E, para investigar o efeito das consequências da mentira, Piaget (1932/1984) apresentava, por exemplo, o seguinte par de histórias:

“Um menino conhecia mal os nomes das ruas e não sabia bem onde era a rua das bananeiras (…). Um dia, um senhor deteve-o na rua e perguntou-lhe: 'Onde é a rua

das bananeiras?' Então o menino respondeu: 'Eu penso que é para lá'. Mas não era para lá. O senhor perdeu-se completamente e não conseguiu encontrar a casa que procurava.”

“Um menino conhecia bem o nome das ruas. Um dia, um senhor perguntou-lhe: 'Onde é a rua das bananeiras?' Mas o menino resolveu pregar-lhe uma partida e disse-lhe: 'É para lá', indicando uma rua errada. Só que o senhor não se perdeu e, depois, conseguiu encontrar o seu caminho.” (p. 121).

A indagação sobre o conteúdo das mentiras permitiu verificar que as crianças reconheciam facilmente que a primeira história referia um simples exagero, provocado pelo medo, enquanto a segunda configurava um verdadeiro engano, controlado pelo desejo de recompensa. Contudo, quando induzidas a escolher a mentira mais grave e a justificar a sua opção, as crianças mais novas revelaram uma orientação para a responsabilidade objectiva, avaliando as mentiras pela sua maior ou menor verosimilhança, ou seja, considerando mais grave a primeira mentira, porque narra uma situação que, de facto, nunca ocorre. Pelo contrário, as crianças mais velhas conseguiam ir além do conteúdo perceptivo da situação e consideravam mais a intenção do acto de mentir. Da mesma forma, na avaliação dos resultados materiais das acções, as crianças de 7 anos, em média, avaliavam a mentira apenas sob o ponto de vista da sua consequência, ou seja, considerando mais grave a primeira mentira, enquanto as de 9-10 anos invocavam a intencionalidade da acção.

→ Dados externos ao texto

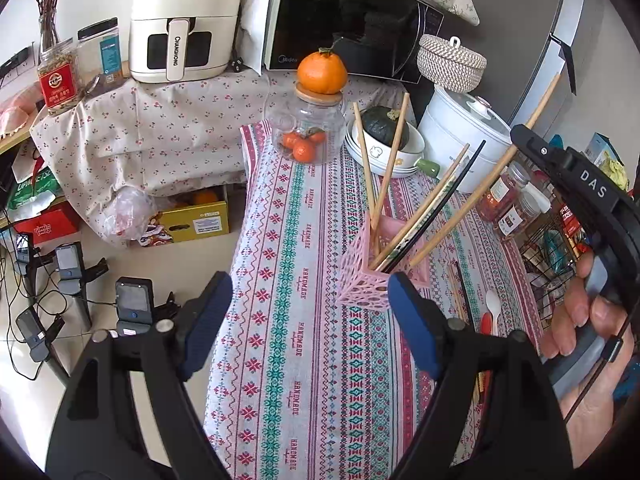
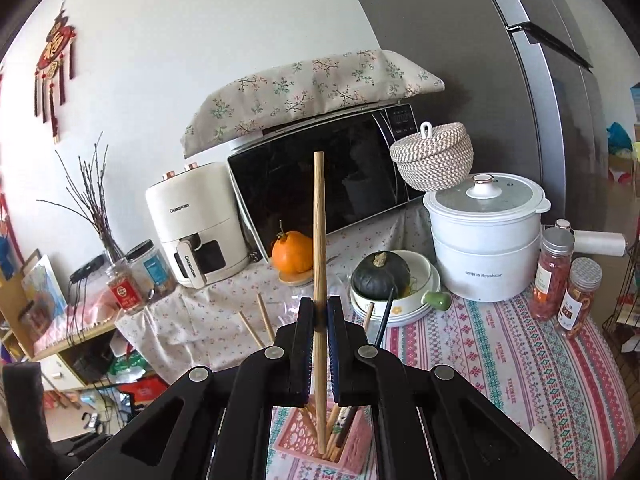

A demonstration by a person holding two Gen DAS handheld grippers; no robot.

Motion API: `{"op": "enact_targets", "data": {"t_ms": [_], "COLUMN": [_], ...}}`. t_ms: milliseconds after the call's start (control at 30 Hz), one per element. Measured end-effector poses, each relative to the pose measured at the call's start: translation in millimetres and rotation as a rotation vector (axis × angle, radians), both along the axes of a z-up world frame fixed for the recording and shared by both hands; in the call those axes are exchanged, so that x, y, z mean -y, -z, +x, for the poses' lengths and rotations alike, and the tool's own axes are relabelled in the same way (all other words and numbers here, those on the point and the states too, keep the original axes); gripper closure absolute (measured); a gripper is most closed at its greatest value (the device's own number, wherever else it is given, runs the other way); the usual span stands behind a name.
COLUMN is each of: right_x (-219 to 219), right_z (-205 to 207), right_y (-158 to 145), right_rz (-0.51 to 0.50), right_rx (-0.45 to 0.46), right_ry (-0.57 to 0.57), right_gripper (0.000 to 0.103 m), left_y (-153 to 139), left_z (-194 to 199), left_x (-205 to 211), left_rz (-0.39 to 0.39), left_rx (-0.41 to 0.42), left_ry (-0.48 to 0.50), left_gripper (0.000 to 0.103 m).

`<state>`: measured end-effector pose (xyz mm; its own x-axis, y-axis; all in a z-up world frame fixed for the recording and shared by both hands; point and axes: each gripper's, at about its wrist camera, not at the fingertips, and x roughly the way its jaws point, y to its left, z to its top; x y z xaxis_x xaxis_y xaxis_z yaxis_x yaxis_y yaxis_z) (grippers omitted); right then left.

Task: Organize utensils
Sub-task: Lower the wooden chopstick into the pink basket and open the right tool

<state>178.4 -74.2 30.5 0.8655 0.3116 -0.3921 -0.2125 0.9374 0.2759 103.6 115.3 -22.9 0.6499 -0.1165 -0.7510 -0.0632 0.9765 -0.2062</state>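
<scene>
Clamped tight on a single wooden chopstick, the right gripper has its jaws drawn together with only the stick's width between the pads; the stick stands nearly upright through them, its lower end already down inside the pink holder, among the other chopsticks there. From the left wrist view the same stick leans out of the pink lattice holder toward the right-hand tool, and the person's hand grips that tool's handle. The left gripper has its jaws standing wide apart with nothing between them, the right blue pad just beside the holder's near corner; whether it touches the holder I cannot tell. The holder sits on the patterned tablecloth, and a white and red spoon lies on the cloth beside it along with what look like more chopsticks, so sorting seems only partly done. To finish this step well, I judge the stick should go down until its tip rests on the holder's floor before the right jaws let go, otherwise it may tip or jump out. The holder looks light and top-heavy with so many sticks fanned to one side, so steadying it with the free left tool would be wise, and the release should be slow and straight.
</scene>
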Motion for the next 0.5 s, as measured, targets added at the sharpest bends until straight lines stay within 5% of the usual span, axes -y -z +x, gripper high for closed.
{"op": "enact_targets", "data": {"t_ms": [300,400,433,500], "right_x": [-4,3,7,16], "right_z": [12,8,5,0], "right_y": [32,30,27,20], "right_rz": [-0.034,-0.022,-0.015,-0.014], "right_rx": [-0.081,-0.093,-0.088,-0.082], "right_ry": [-0.003,-0.007,-0.007,-0.01], "right_gripper": [0.094,0.065,0.047,0.039], "left_y": [1,3,3,4], "left_z": [1,2,2,1], "left_x": [3,9,12,16], "left_rz": [0.0,0.033,0.049,0.076], "left_rx": [-0.009,-0.019,-0.02,-0.021], "left_ry": [-0.002,0.002,0.005,0.01], "left_gripper": [0.018,0.017,0.017,0.016]}}
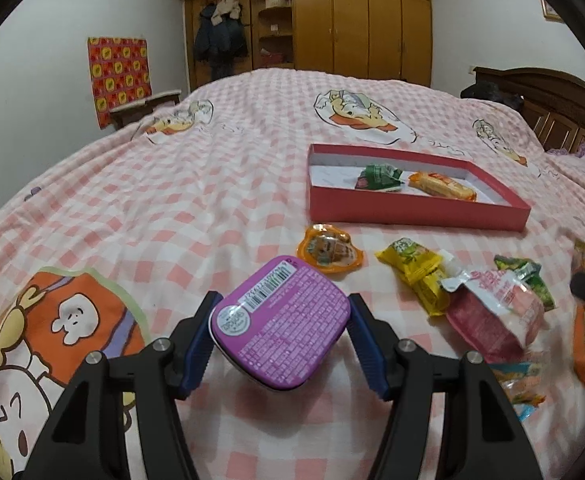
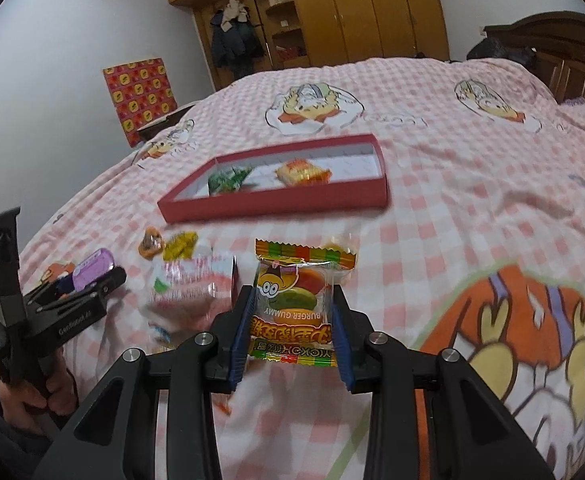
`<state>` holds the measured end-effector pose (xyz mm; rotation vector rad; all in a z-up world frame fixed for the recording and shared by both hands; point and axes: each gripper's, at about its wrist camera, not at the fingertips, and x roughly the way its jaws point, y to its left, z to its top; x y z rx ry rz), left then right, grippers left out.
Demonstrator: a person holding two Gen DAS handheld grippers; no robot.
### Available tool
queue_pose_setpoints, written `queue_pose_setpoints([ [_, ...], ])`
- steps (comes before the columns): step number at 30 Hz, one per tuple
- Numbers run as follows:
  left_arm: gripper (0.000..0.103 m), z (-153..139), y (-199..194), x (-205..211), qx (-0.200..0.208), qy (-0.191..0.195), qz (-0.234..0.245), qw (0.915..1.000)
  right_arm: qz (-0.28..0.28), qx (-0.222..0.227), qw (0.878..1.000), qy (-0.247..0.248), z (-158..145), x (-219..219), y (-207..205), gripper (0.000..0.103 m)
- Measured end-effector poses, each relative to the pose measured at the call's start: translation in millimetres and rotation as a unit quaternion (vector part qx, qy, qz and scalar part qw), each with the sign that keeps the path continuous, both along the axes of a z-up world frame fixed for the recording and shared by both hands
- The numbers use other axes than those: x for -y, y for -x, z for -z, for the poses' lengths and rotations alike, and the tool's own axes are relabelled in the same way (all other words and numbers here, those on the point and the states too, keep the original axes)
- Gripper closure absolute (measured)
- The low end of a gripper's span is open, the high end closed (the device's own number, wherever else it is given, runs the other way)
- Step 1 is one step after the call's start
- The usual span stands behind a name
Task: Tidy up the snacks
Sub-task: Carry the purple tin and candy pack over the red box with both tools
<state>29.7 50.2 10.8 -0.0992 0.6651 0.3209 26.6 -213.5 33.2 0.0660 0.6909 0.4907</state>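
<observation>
Snacks on pink checked bedspread [image 1: 220, 184], two gripped, two boxed.

Purple tin [image 1: 280, 324] clamped between pads of left gripper [image 1: 282, 334], label side up, raised off cover at 6 o'clock of left view. Burger gummy packet [image 2: 294, 304] pinched between fingers of right gripper [image 2: 292, 334], at 6 o'clock of right view. Loose beyond: orange jelly cup [image 1: 329, 250] at 12 o'clock of tin, yellow packet [image 1: 418, 272] and torn pink bag [image 1: 492, 312] at 2 o'clock. Farther, at 1 o'clock: red box [image 1: 412, 208], open, holding green packet [image 1: 378, 178] beside orange packet [image 1: 442, 186], apart. Wooden wardrobe [image 1: 352, 16] at far wall.
</observation>
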Motion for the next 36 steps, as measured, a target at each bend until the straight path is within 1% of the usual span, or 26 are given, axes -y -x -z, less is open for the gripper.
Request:
queue_pose_setpoints([
  [1,0.038,-4.2,-0.2,-0.1,0.002,0.011,0.008,0.9999,-0.002,0.003,1.000,0.000,-3.6,-1.1,-3.6,0.066],
  [2,0.038,-8.1,-0.7,0.7,0.005,0.015,0.013,0.9998,-0.002,0.009,1.000,0.001,-9.1,-2.9,-8.9,0.066],
  [6,0.037,-31.1,-9.6,10.7,0.021,0.001,0.033,0.9992,-0.004,0.026,1.000,-0.006,-30.8,-11.7,-29.6,0.066],
  [10,0.037,-52.8,-38.2,12.3,0.020,0.009,0.038,0.9990,-0.001,0.039,0.999,-0.026,-62.8,-26.3,-58.9,0.066],
  [14,0.037,-80.1,-67.0,12.5,0.032,-0.007,0.042,0.9986,-0.006,0.064,0.998,-0.027,-94.0,-40.5,-85.3,0.066],
  [17,0.037,-97.2,-87.3,5.3,0.044,0.011,0.042,0.9981,0.004,0.071,0.996,-0.044,-105.4,-42.6,-103.3,0.066],
  [20,0.037,-111.9,-106.7,-1.9,0.060,0.016,0.030,0.9976,0.012,0.070,0.995,-0.063,-109.4,-42.5,-121.6,0.066],
  [23,0.037,-117.4,-126.0,-7.8,0.064,0.024,0.029,0.9972,0.024,0.070,0.995,-0.073,-107.6,-39.6,-136.4,0.066],
  [25,0.037,-115.0,-135.6,-10.3,0.065,0.029,0.028,0.9971,0.029,0.064,0.994,-0.080,-99.0,-35.8,-145.9,0.066],
  [28,0.037,-100.7,-142.4,-11.5,0.066,0.035,0.039,0.9965,0.031,0.049,0.996,-0.074,-72.7,-34.1,-156.9,0.066],
  [29,0.037,-93.4,-142.8,-11.3,0.070,0.035,0.044,0.9959,0.032,0.046,0.996,-0.072,-67.4,-34.4,-159.9,0.066],
  [32,0.037,-70.9,-152.4,-10.9,0.065,0.042,0.051,0.9957,0.033,0.021,0.997,-0.069,-43.4,-34.9,-177.2,0.066],
  [34,0.037,-63.0,-159.1,-8.9,0.062,0.042,0.060,0.9954,0.026,0.009,0.998,-0.064,-29.3,-36.6,-185.3,0.066],
  [36,0.037,-55.8,-162.6,-5.5,0.068,0.039,0.075,0.9941,0.026,-0.003,0.998,-0.063,-18.6,-35.7,-190.8,0.066],
])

Estes resultados mostram, de novo, como as leis do pensamento infantil em geral, e o egocentrismo em particular, se aplicam a todos os domínios, inclusive o moral. Dito de outro modo, o realismo moral associado à noção de mentira nasce do encontro entre as forças antagónicas da coacção social e do egocentrismo inconsciente, pois apesar da força das instruções dos adultos para as crianças não mentirem, essas ordens permanecem externas e a criança mente. Dominada pelo seu egocentrismo, a criança não experimenta uma necessidade efectiva de acomodação à realidade e tende a deformar espontaneamente a verdade em função dos seus desejos e fantasias, ignorando o valor da veracidade. Só quando os hábitos de cooperação convencerem a criança da necessidade de não mentir, ela vai compreender e interiorizar a regra, construir juízos de responsabilidade subjectiva e a necessidade de verdade vai ser intrínseca ao pensamento infantil.

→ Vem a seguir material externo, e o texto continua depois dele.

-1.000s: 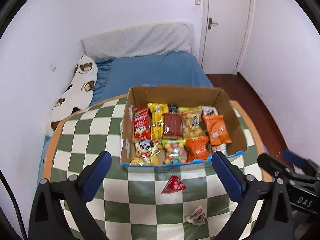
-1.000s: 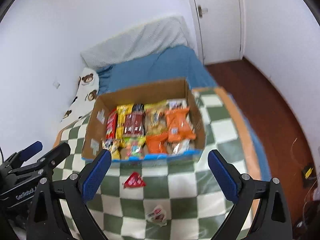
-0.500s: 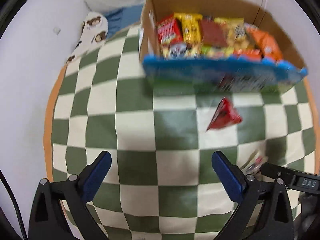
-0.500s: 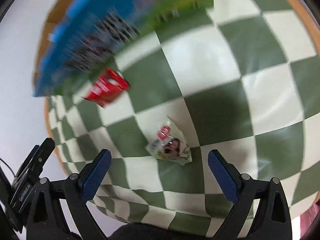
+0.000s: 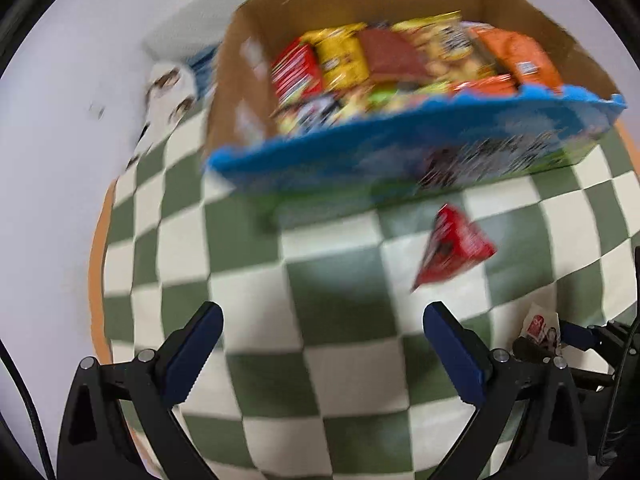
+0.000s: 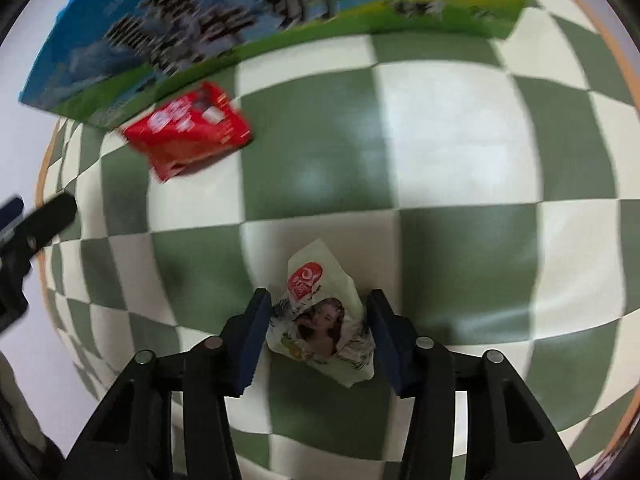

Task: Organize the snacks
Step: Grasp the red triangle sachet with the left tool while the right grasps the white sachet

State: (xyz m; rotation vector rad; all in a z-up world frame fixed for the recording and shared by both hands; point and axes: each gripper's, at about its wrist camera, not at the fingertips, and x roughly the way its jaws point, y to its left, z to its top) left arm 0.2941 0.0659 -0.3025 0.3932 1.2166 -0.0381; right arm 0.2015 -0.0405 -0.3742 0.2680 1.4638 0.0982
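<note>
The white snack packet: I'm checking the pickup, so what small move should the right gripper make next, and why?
Probably lift it straight up. The right gripper, which has just been closing, has the white packet between its pads on the checked tablecloth, and the snack box sits beyond it.

Motion blur smears the printed lettering on the blue-and-green front wall of the cardboard snack box [image 6: 256, 20], so none of it reads in either view. The packets inside the box [image 5: 400, 60] blur into patches of red, yellow, brown and orange, their labels illegible. The red triangular snack packet [image 5: 452, 250] near the box's front wall is smeared too. In the left wrist view only a corner of the small white snack packet [image 5: 538, 326] shows, the rest hidden behind the right gripper [image 5: 576, 334], itself cut off by the picture's edge. Whether the right gripper's pads [image 6: 256, 332] actually press on that packet cannot be told.
</note>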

O desenvolvimento da noção e da prática da mentira é portanto consistente com a aquisição das regras do jogo de berlindes que, vistas como sagradas, não são cumpridas pelas crianças, uma vez que só a experiência da troca de pensamento entre

indivíduos, só a transição de relações de respeito unilateral a relações de respeito mútuo permite a descoberta de tudo o que a mentira acarreta. Mas, como se dá essa passagem?

Para responder a esta nova questão, Piaget (1932/1984) analisou a representação da utilidade moral de nunca mentir e investigou a partir de que momento e, sob a influência de que circunstâncias, a criança considera que há uma falta moral nas situações de mentira entre pares.

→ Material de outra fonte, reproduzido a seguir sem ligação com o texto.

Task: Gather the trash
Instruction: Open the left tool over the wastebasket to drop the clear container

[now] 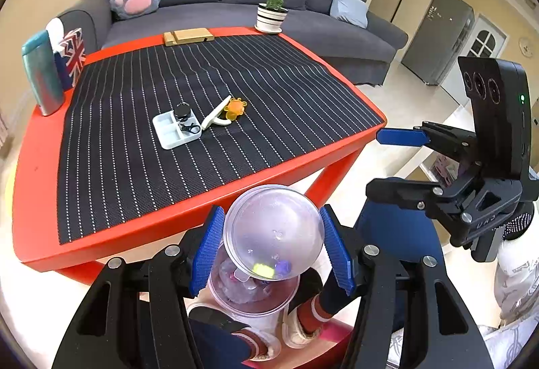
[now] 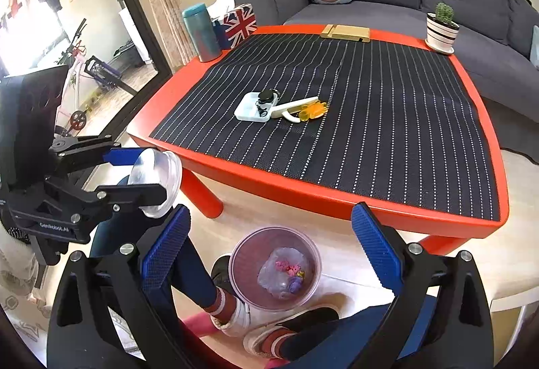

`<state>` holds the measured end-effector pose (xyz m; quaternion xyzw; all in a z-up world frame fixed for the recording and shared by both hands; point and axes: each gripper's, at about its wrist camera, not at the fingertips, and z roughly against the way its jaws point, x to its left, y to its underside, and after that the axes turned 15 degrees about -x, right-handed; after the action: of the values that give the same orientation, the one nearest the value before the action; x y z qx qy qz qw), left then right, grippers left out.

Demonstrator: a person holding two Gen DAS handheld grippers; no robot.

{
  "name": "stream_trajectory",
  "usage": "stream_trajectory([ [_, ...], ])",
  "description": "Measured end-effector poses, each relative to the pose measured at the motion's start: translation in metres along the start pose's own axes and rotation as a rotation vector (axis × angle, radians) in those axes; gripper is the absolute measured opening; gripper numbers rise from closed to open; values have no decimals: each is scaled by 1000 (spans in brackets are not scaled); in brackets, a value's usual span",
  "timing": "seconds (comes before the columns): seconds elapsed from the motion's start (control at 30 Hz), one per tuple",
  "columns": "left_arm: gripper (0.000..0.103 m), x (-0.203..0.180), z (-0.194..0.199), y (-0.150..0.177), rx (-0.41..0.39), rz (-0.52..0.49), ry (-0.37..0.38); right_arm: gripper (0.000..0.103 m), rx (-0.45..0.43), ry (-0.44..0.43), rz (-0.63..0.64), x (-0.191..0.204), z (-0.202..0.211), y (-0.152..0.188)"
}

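**Dome over the bin, drop pending**

I have the left claw pinching a clear dome, both blue pads pressed to its sides. Directly below it, down on the floor between the person's feet, sits the bin, a clear tub already holding a few crumpled scraps. My right claw is spread wide and empty, hanging over the same bin, just to the right of the left one.

I judge this as the drop step: the dome looks lined up, so next I would part the left pads and let it fall in. Ahead of both claws, on the table, a white tray, a white strip and an orange piece wait; what counts as trash there I cannot tell.
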<state>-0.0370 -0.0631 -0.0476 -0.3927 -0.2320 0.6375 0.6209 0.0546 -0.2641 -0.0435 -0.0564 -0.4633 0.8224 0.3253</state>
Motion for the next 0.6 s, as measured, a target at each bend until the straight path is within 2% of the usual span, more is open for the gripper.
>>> stream_trajectory([
  [0.33,59,-6,-3,-2,3,-14,14,95,-21,9,-27,-8,6,-3],
  [0.4,90,-6,-2,-3,-8,-2,19,95,-23,10,-29,-9,7,-3],
  [0.6,94,-1,-3,-3,-19,27,-6,95,-23,11,-30,-10,7,-2],
])
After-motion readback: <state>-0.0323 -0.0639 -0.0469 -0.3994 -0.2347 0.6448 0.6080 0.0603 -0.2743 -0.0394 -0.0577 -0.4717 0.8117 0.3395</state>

Vimos anteriormente que a mentira é grave para as crianças pequenas porque os adultos a punem (sinal de heteronomia) e, só para os mais velhos (10/11 anos), a veracidade é necessária para a construção de relações de reciprocidade e de acordo mútuo. Ora, na pesquisa piagetiana, a substituição do respeito unilateral, fonte de absolutismo da ordem, pelo respeito mútuo, fonte de compreensão moral, aparece organizada em três fases distintas: 1ª) a mentira é má porque é objecto de punição e, se não houvesse punições, seria permitida; 2ª) a mentira é má em si própria, mesmo se as punições não existissem; 3ª) a mentira é má porque se opõe à confiança e à afectividade mútua. Em face disto o autor concluiu que, de forma progressiva, a veracidade deixa de ser um dever imposto pela heteronomia moral para se transformar num bem, enquanto tal, na perspectiva de uma consciência autónoma.